In July 2007, Lonnie Stevans, a Hofstra professor who teaches quantitative study methods, was vacationing in Oregon when he picked up a hotel copy of USA Today. The headline, "Unions Try to Hang On as Open Shop Laws Gain Ground," caught his attention. (An "open shop" is a workplace that doesn't require union fees as a condition of employ. An "agency shop" is one that does.)
"After reading the article and living in Oklahoma for a number of years, it did not appear to me that workers were better-off in right-to-work states," says Stevans. "Yet, there were numerous assertions about the superior economic position of these states vis- -vis those with agency shops, so I wanted to see what the empirical evidence was."
Stevans says he found little such evidence, so he gathered studies and data and wrote his own paper, which was published last year in the Review of Law and Economics. Crucial to the process was controlling for state differences that aren't related to RTW laws, he says. For example, many Southern and Western states that have adopted such laws have a lower cost of living, higher rates of farm and service employment and greater population growth than Northern states that haven't adopted them, which can affect economic indicators.
After controlling for such differences, Stevans found that RTW states had lower per-capita income for workers, but higher income for business owners, than non-RTW states. He found that RTW states also had fewer business bankruptcies. He found no link between RTW legislation and either capital formation or rates of employment.
According to Stevans, there's little evidence of a "trickle down" of benefits in RTW states from business owners to workers.

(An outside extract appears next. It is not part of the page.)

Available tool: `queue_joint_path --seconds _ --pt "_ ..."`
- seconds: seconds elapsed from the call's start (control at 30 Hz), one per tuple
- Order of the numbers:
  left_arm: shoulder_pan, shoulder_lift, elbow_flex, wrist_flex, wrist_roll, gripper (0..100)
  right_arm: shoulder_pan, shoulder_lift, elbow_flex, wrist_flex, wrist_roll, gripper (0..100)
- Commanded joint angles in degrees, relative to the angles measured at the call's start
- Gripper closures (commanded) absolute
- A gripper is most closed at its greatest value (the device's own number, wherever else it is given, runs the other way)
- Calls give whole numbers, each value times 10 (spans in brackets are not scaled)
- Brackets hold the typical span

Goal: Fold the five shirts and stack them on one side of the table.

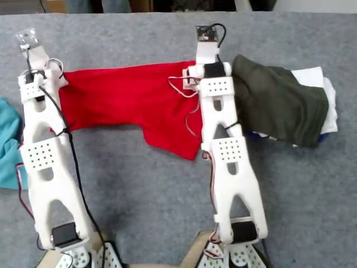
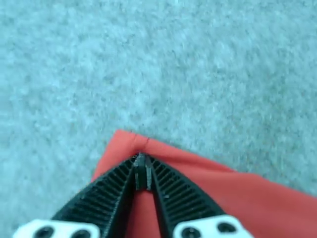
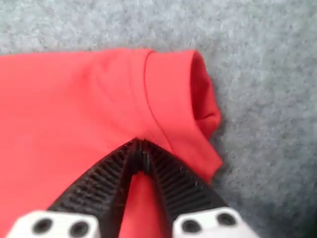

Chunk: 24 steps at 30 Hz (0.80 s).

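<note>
Left gripper [image 2: 142, 171], closest to its lens: jaws pressed together, pinching a corner of the red shirt [image 2: 208, 198]. Right gripper [image 3: 139, 156] is likewise clamped on the same shirt, at what looks like the sleeve seam, though it is hard to be sure that close.

Table [image 1: 167, 206]: grey, felt-like cover. The red shirt lies flat across the far middle, spread between the two arms, with one flap pointing toward the near side. Stack [image 1: 279, 106] just beside it at the right end, dark green on top, white and blue edges beneath. Teal shirt [image 1: 6, 139] crumpled at the left edge, apart from the red.

Handling, my guess: light, limp, no stiffness. It will sag between the holds and drag on the felt. Hems and seams are thickest, so they give the best purchase.

High view gives the whole layout, but the arms cover the holds. Wrist views give the pinches, plus the rolled cuff [image 3: 203, 99].
</note>
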State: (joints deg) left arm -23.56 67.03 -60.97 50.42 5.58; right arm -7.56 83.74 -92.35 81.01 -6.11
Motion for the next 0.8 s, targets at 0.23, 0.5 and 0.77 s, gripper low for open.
queue_joint_path --seconds 0.23,0.5,0.77 --pt "12 25 -351 236 -4 966 18 -2 -27 -2 -2 984" --pt "24 -24 -344 507 -102 970 18 -2 -22 -1 -1 984" --pt "33 -40 -209 507 -118 971 19 -2 -22 -4 -1 984"
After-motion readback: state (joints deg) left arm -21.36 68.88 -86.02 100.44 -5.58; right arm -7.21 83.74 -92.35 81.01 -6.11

So how is it that higher labor costs associated with unions in some states haven't reduced their employment, all else held equal? One possible explanation is that workers with higher pay spend more within the local economy, supporting employment nearby, Stevans says.
Asked for comment, a spokesman for the National Right to Work Foundation said the group would need time to examine Stevans's research, but that he didn't see anything that contradicts the group's statements. "Our argument doesn't rest on the financial benefits of workers being able to decide whether to pay fees to a union," he says. "Ultimately, it's a matter of liberty, not economics."